Tyrell squints at the road illuminated by his headlights. He isn’t afraid. There would be no point.

“You haven’t answered my question.”

“Why me?” Tyrell repeats, perplexed. 

Under different circumstances, or he supposes, under these circumstances—and if he were someone else—he would ask this question not with confusion but with desperation. Pleading and bargaining for mercy, to be let go. But Tyrell doesn’t want that. Elliot threatening to harm him, to kill him, is its own kind of exhilaration.

This uncertainty, this anticipation, is not unlike what he felt with Sharon Knowles seizing under the weight of his palm. Tyrell’s hammering heartbeat sings a melody so near in key and tempo to the pulse he’d felt in her neck. It’s the selfsame drum that pounded into the arches of his fingers before he pressed down, held tight, and squeezed.

That long instant where his body knew before his mind did that he was killing her is the sole answer to which he keeps returning, but Elliot knows that already. Tyrell told him about power, murder, his lethal hands, and his featherlight heart that doesn’t ache for guilt but which quickens all the same for Elliot. Whether he has a gun trained on him or not (and he might, for all that Tyrell hasn’t had a solid look at him since they got in the car), Elliot has that effect on him.

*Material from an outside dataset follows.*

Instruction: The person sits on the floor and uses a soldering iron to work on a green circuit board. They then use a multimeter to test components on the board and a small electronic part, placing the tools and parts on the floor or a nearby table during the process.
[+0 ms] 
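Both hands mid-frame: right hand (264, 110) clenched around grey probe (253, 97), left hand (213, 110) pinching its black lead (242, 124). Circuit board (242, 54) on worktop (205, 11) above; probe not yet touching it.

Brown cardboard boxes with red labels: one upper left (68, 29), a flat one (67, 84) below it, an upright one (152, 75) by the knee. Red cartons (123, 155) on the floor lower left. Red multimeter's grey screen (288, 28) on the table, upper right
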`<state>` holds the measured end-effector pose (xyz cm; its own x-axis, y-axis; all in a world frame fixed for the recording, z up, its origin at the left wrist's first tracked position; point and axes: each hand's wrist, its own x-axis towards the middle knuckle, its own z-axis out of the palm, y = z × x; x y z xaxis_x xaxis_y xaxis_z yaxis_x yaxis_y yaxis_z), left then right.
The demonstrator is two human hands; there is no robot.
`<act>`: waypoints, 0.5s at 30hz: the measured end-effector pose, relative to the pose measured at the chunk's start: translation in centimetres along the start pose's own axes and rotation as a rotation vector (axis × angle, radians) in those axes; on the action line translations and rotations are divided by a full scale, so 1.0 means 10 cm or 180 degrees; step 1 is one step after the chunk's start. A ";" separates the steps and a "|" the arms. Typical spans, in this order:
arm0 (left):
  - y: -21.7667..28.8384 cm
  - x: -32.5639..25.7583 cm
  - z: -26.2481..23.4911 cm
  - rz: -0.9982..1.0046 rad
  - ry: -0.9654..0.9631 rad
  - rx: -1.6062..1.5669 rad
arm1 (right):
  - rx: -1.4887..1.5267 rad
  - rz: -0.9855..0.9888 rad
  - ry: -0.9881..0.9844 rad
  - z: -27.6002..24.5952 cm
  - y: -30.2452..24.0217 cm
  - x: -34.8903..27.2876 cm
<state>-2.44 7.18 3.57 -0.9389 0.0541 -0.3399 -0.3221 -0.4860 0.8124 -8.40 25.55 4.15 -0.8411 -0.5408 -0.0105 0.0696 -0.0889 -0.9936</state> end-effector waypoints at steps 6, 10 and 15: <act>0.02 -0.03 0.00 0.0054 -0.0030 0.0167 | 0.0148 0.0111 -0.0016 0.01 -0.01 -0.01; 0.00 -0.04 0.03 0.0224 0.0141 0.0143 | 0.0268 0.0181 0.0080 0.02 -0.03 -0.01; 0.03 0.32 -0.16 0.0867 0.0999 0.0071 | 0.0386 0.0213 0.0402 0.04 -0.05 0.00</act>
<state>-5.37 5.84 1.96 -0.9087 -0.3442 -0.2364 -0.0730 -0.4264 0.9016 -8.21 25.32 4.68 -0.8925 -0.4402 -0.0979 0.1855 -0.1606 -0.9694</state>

Elliot gets his heart and his mind racing. Elliot jams the frequencies that usually keep the two indelibly synchronized. Elliot scrambles those airwaves such that Tyrell couldn’t piece himself back together even if he wanted to.

But Tyrell doesn’t want to. Elliot captivates in the most complete sense of the word. He ensorcels, he binds, he consumes, and Tyrell…

Tyrell…

“Take this exit.”

Boredom lines Elliot’s voice. The edges of his words are singed with impatience, and that tension sets Tyrell’s teeth on edge. He’s taken too long to come up with an answer. This frustration, this perceived impotence, Tyrell is familiar with.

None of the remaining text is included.